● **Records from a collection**

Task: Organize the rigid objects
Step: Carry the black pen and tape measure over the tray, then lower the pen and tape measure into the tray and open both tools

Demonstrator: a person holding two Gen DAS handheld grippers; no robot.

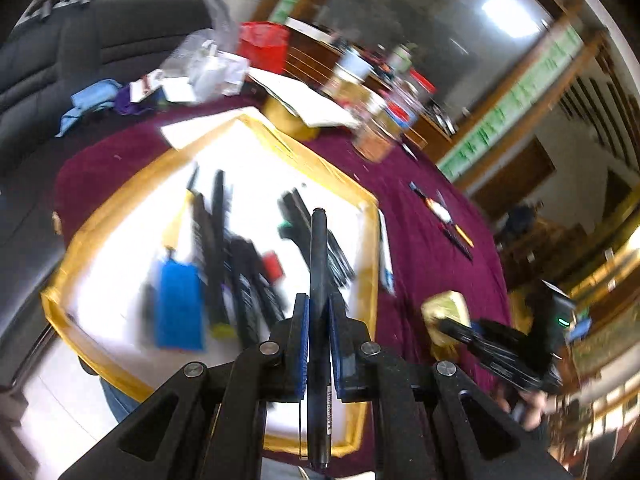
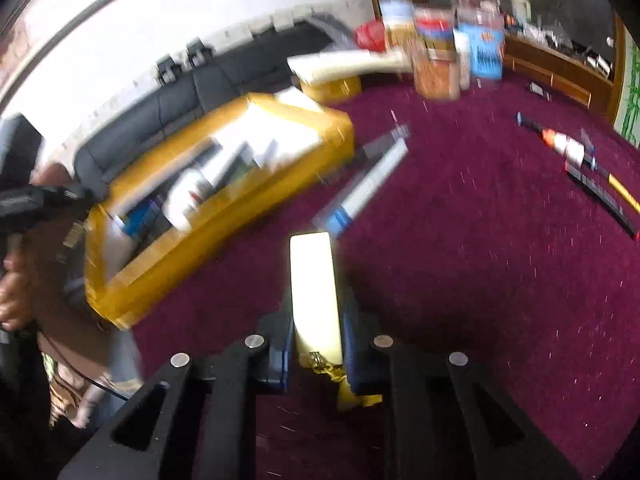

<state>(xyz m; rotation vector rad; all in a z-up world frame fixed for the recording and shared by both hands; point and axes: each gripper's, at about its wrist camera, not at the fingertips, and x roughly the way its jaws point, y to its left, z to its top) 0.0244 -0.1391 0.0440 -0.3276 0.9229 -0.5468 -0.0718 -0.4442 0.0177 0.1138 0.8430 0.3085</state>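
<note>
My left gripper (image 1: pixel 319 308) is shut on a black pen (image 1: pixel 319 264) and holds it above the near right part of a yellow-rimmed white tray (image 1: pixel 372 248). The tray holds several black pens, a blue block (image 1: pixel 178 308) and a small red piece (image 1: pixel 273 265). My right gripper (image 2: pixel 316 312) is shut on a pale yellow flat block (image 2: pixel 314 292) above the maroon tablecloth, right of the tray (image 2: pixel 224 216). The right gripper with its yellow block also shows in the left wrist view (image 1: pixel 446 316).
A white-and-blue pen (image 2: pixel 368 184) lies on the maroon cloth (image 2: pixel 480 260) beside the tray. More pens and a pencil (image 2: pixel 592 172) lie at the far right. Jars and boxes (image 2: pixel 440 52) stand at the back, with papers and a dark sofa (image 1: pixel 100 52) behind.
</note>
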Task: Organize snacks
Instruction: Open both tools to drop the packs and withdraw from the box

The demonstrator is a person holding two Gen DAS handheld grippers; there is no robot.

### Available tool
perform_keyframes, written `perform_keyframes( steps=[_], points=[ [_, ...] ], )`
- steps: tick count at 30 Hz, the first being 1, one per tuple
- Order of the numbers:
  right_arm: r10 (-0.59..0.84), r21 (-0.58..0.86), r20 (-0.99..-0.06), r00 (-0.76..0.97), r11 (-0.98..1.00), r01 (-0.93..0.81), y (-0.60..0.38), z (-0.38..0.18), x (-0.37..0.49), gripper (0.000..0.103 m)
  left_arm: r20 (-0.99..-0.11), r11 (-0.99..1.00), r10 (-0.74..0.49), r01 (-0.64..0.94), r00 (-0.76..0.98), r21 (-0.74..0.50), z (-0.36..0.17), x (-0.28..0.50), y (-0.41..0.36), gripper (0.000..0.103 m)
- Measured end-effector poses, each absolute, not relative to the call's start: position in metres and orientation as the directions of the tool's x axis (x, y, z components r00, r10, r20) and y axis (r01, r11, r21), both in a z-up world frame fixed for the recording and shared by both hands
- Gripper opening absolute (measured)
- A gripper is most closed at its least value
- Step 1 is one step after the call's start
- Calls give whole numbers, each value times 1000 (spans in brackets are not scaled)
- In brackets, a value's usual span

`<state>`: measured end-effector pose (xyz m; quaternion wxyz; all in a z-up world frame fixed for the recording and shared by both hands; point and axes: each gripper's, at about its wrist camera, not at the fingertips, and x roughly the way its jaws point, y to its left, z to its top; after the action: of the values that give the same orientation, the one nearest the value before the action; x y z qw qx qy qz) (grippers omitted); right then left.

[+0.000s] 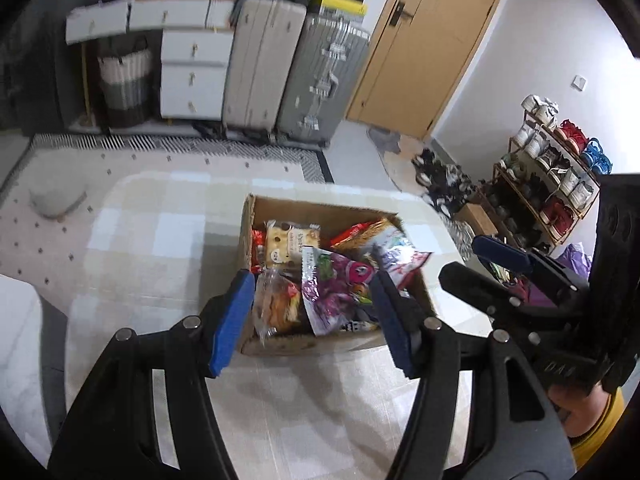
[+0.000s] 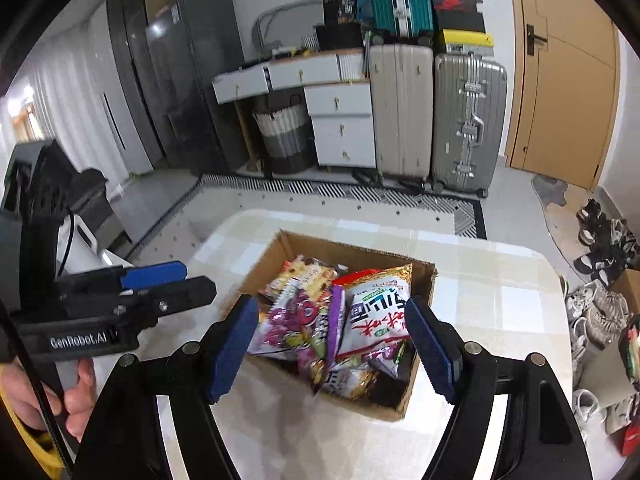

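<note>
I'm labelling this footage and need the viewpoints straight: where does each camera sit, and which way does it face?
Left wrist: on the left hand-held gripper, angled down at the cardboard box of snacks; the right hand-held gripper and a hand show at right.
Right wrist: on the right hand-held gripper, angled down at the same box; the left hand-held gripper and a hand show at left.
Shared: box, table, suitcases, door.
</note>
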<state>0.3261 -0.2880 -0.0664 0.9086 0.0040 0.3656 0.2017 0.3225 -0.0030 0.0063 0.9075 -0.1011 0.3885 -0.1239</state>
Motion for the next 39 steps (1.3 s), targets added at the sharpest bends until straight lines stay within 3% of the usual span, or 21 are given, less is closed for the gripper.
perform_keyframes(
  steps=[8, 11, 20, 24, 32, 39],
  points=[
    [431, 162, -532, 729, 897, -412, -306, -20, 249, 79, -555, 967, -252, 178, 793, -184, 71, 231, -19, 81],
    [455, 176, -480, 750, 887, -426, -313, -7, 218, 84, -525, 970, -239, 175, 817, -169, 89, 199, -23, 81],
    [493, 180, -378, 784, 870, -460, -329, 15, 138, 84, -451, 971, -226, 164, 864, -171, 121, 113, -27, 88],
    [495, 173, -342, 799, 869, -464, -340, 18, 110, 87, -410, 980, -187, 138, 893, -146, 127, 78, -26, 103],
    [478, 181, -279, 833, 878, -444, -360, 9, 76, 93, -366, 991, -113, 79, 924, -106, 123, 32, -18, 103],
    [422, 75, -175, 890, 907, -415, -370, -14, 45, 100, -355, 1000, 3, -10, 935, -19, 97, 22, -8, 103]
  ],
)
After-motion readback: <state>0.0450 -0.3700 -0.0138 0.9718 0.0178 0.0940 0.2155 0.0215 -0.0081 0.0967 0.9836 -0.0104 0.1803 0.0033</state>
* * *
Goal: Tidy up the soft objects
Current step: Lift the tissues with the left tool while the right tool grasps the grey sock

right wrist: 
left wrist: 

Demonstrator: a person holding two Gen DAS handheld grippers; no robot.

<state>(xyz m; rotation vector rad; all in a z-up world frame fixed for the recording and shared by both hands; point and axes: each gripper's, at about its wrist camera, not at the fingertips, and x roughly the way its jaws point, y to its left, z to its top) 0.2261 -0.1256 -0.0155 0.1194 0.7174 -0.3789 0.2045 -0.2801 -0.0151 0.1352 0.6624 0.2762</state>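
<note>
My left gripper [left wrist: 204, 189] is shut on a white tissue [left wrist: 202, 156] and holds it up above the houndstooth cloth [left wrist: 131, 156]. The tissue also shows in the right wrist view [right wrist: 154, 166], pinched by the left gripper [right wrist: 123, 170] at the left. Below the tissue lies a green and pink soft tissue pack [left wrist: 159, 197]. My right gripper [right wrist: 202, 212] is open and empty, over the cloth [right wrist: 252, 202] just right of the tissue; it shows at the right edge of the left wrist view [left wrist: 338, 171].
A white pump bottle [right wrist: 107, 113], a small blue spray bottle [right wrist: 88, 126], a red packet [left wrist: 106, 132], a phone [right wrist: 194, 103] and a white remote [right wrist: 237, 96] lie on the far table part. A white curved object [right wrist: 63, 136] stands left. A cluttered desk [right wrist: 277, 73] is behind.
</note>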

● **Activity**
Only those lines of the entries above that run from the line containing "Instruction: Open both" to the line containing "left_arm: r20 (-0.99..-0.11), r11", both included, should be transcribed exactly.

● **Worked solution**
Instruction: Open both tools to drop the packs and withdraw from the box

The demonstrator is a person holding two Gen DAS handheld grippers; there is no robot.

### Available tool
perform_keyframes, written `perform_keyframes( steps=[_], points=[ [_, ...] ], )`
- steps: tick count at 30 Hz, the first being 1, one per tuple
- Order of the numbers:
  right_arm: r10 (-0.59..0.84), r21 (-0.58..0.86), r20 (-0.99..-0.06), r00 (-0.76..0.97), r11 (-0.98..1.00), r01 (-0.93..0.81), y (-0.60..0.38), z (-0.38..0.18), x (-0.37..0.49), gripper (0.000..0.103 m)
  left_arm: r20 (-0.99..-0.11), r11 (-0.99..1.00), r10 (-0.74..0.49), r01 (-0.64..0.94), r00 (-0.76..0.98), r21 (-0.74..0.50), z (-0.36..0.17), x (-0.28..0.50), y (-0.41..0.36), gripper (0.000..0.103 m)

The required output has now been supplied.